Last Updated on Sunday, 13 November 2022, 7:00 by Denis Chabrol
by GHK Lall
I like to think that there are some things that we can actually decide for ourselves, and then do for ourselves. Clearly, my outlook is either the poorest form of flattery, or the worst kind of self-deception. The British High Commissioner to Guyana took that away from us, and in so doing exposed us for who, how, and what we are. All of Guyana, from President to the lowest citizen are now reduced to dependents, who can’t think for themselves, work out anything among themselves, and look back with pride and self-respect, and then say that we did that on our own, and it is a work of the best wisdom that we can manage. It is our handiwork. The longer President Ali remains mute on this abomination from the UK High Commissioner about voters list, the more he would register as being complicit in what was publicly articulated.
I make my position chandelier clear: the British High Commissioner has no right, no place, no duty to venture where she did. It is appalling and deplorable, to deploy diplomatic diction.
Regarding the British High Commissioner’s foray into the murky, nasty waters of what constitutes an acceptable voters list, to actually pronounce on that much-disputed list, I congratulate Her Excellency for stepping forward to take the baton of diplomatic leadership in Guyana from her sister, cousin Sarah Ann Lynch, the American Ambassador on her way out of Guyana. Clearly, Guyana for all of its claims to modernity, democracy, and national sovereignty needs timely, uninterrupted assistance with its diapers. Things are this bad, as unbelievable as it sounds.
Where is President Ali, when such a visible intrusion occurs, with what is now routine apparent casualness, in the affairs of Guyana? What does the Leader of the Opposition have to say about what the British grand dame arrogated onto herself relative to what passes for a voters list? Does civil society not see anything wrong here? Why go to the trouble of arduous constitutional reform (already lacking authenticity), when others are calling the shots here, bringing their own judgments as what pertains, and what should be?
We flung the door wide open for national elections many times before because we are so wretched in our deliberations, so scornful in our evaluations of truth and trust in one another, and so dogged in not dealing with anything that we may have to offer to each other. The open door has never been closed, and in now walks-indeed, rushes-without any deference to the protocols of etiquette, Her Excellency, the British High Commissioner, to grace us with her Anglo-Saxon perspicacity and sticking a stiff upper lip in Guyana’s business.
As resistant as I am to any such foreign presences in the family matters of Guyana, I can muster some understanding, and look the other way for national elections.

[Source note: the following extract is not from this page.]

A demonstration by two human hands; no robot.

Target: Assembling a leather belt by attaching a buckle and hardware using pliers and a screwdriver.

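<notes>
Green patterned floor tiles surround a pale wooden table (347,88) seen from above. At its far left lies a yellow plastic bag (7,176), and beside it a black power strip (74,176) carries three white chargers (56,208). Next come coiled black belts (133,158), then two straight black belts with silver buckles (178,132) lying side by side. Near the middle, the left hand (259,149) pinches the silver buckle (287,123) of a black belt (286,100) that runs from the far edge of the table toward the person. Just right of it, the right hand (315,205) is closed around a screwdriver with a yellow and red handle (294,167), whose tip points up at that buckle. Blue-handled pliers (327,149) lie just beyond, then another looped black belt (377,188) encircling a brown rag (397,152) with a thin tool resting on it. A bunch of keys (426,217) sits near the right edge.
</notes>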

But for the deep domestic back and forth, and resolution, of Local Government Elections, I draw a hard, red line. NO! No way! Where does this stop? How long will this go on? If national elections in 2018-20, and now Local Government Elections in 2023 (maybe), then what next?
Just the other day, His American Highness, Alistair Routledge, took it upon himself to address the most sensitive issue in Guyana with incomparable boldness, and not a single Guyanese saw anything wrong with what he articulated. It was about what is “right government” for Guyana. Most eerily, that came across to me as an ominous pronouncement of which group, and which leaders, fit the special bill of what is considered to be the “right government” for Guyana. Yet few citizens of this society saw anything wrong, or took umbrage, to that brazen excursion into what is best left to the inhabitants of a sovereign nation. What will His Majesty, Herr Routledge come here and next declare to the satisfaction of all Guyanese (definitely more than half of it)? That we have the ‘right EPA’? That we have the right tax regime that applies to Exxon, and that we would be dead wrong to tamper with that provision?
Thinking of these developments, a rash of other questions flow. Who is to decide that we have a clean list of voters or not, if not us, only us? Who here has given the unspoken clearance for outsiders to feel comfortable to take it upon themselves to dive feetfirst into our business? To delve into any of the domestic differences that wound us and tear us apart? Are we a sovereign nation or not? I assert, I now attest, that we are not. We just can’t be. Not when any and everybody can come here and dictate to us what is “right government”, then what is an acceptable list of voters. There is no value to that throwaway line of with proper “safeguards”, which is assessed for what it is. That is, to put a neat ribbon for balance and the appearance of neutrality, and not going overboard. The next thing we will know is that the High Commissioner will lecture us on ganja laws and traffic ones also.
Without a doubt, the British High Commissioner overstepped her duty, and to the level of detail she took in her hands. In another era, she would be considered to have overstayed her short presence. There! It is public, and every Guyanese is now made aware of what I think and where I stand. Curiously, I am not hearing any offense taken by outraged Guyanese about ‘foreign interference’ and ‘internal meddling’ and ‘domestic destabilizing’ and ‘diplomatic overzealousness.’ It is now clear that this oil has transformed us from people into perversities, where honesty and dignity are concerned. In all seriousness, was Cheddi Jagan that off the reservation, when he railed against those dabbling outsiders, employing the same or other terms? He paid his prices. Ours have just begun, and they are going to be worse than “28 years of darkness.” This is what oil does to Guyanese.